◆ EXERCISE DIRECTIONS
From the records below, extract only the lines running from the line with "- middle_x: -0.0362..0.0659" to the line with "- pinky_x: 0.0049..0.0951", both lines included, reproducing them exactly.

(Dataset excerpts)
——————————

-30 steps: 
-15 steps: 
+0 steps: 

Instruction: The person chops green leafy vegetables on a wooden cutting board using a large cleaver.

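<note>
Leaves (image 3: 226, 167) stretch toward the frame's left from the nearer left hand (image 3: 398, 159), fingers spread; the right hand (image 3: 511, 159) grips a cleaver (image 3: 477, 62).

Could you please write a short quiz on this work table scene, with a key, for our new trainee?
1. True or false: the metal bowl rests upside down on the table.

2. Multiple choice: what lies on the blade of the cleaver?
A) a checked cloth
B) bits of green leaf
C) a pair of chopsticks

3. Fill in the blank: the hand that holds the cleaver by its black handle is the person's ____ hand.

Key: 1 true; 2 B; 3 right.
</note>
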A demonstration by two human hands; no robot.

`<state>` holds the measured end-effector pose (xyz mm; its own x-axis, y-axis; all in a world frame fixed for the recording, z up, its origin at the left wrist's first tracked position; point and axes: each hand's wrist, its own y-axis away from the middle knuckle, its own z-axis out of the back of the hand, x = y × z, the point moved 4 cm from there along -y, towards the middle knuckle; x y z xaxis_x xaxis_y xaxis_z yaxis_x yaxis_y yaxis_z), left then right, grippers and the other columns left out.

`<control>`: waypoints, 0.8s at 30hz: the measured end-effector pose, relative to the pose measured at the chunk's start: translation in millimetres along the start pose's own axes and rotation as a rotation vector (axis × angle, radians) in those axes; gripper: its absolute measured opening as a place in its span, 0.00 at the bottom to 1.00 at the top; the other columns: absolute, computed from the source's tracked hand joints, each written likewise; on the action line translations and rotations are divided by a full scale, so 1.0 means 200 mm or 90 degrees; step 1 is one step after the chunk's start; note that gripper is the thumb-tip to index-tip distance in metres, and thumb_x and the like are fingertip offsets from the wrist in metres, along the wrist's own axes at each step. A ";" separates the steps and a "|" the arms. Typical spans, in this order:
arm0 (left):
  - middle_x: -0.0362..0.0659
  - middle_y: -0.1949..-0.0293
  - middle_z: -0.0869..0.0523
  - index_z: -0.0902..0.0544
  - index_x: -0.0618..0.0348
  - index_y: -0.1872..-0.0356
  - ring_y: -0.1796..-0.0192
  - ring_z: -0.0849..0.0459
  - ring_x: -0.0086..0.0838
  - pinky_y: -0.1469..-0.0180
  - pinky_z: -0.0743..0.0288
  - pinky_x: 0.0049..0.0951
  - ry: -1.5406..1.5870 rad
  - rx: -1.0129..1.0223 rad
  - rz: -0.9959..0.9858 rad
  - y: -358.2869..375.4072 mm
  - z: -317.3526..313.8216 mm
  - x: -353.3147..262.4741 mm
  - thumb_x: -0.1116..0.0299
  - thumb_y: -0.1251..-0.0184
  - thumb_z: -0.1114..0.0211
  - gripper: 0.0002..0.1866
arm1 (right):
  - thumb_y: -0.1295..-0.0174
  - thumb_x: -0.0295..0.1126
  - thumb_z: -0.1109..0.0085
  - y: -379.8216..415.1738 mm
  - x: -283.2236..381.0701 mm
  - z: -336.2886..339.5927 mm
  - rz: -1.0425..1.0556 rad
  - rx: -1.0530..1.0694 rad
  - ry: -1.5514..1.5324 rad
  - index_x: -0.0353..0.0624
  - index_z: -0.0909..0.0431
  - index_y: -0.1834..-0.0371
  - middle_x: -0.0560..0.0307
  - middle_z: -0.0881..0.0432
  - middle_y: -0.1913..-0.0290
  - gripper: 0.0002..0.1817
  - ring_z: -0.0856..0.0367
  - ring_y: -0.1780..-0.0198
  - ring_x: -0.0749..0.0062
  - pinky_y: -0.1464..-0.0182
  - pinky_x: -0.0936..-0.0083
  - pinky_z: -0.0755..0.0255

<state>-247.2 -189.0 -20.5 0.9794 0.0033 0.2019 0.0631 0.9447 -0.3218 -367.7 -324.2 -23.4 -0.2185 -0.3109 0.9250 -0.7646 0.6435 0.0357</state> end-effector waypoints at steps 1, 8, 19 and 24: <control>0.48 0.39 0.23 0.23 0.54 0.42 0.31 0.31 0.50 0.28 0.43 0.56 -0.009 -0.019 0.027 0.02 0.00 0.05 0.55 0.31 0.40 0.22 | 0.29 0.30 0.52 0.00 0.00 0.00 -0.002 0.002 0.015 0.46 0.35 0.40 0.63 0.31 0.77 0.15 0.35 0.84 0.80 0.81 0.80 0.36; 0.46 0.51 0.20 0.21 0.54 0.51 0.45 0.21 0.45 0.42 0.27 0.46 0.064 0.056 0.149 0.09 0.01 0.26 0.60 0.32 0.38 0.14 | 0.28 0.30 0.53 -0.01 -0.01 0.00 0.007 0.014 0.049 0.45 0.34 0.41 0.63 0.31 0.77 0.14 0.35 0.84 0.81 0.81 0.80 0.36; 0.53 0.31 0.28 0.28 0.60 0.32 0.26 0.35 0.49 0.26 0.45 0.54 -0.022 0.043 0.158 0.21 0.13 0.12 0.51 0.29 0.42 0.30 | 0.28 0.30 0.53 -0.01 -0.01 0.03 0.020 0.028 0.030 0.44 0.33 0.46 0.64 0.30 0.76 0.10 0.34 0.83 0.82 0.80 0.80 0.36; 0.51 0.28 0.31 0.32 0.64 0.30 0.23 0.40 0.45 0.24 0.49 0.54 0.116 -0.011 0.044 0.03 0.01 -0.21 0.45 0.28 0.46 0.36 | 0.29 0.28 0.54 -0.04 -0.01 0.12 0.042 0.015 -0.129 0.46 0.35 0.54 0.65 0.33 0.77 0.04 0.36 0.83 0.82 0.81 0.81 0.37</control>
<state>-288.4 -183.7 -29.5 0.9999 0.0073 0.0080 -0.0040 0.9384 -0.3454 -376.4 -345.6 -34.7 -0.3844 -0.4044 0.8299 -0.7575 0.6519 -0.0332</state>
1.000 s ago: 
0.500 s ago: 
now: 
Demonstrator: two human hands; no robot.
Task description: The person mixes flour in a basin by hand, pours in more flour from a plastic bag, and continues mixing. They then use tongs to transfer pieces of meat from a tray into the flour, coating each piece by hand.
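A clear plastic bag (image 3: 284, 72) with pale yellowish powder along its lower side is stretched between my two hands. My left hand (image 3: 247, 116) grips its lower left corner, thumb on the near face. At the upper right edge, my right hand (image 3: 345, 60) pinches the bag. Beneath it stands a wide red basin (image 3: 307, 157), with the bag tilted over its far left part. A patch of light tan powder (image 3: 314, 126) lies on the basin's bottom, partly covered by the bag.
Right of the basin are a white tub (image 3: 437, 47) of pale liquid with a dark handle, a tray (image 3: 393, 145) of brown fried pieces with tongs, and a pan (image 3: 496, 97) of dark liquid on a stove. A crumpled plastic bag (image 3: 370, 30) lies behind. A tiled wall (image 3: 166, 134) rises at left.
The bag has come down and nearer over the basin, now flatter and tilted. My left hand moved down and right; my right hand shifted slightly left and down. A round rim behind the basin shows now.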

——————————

◆ ANSWER
  - middle_x: -0.0362..0.0659
  - middle_y: -0.1949..-0.0293
  - middle_z: -0.0869..0.0523
  - index_z: -0.0902..0.0544
  - index_x: -0.0618..0.0348
  - index_y: -0.1872..-0.0356
  - ring_y: -0.1796..-0.0192
  - ring_z: -0.0849..0.0459
  - ring_x: -0.0086..0.0838
  - pinky_y: -0.1469..-0.0180
  - pinky_z: -0.0743..0.0288
  - pinky_x: 0.0049..0.0951

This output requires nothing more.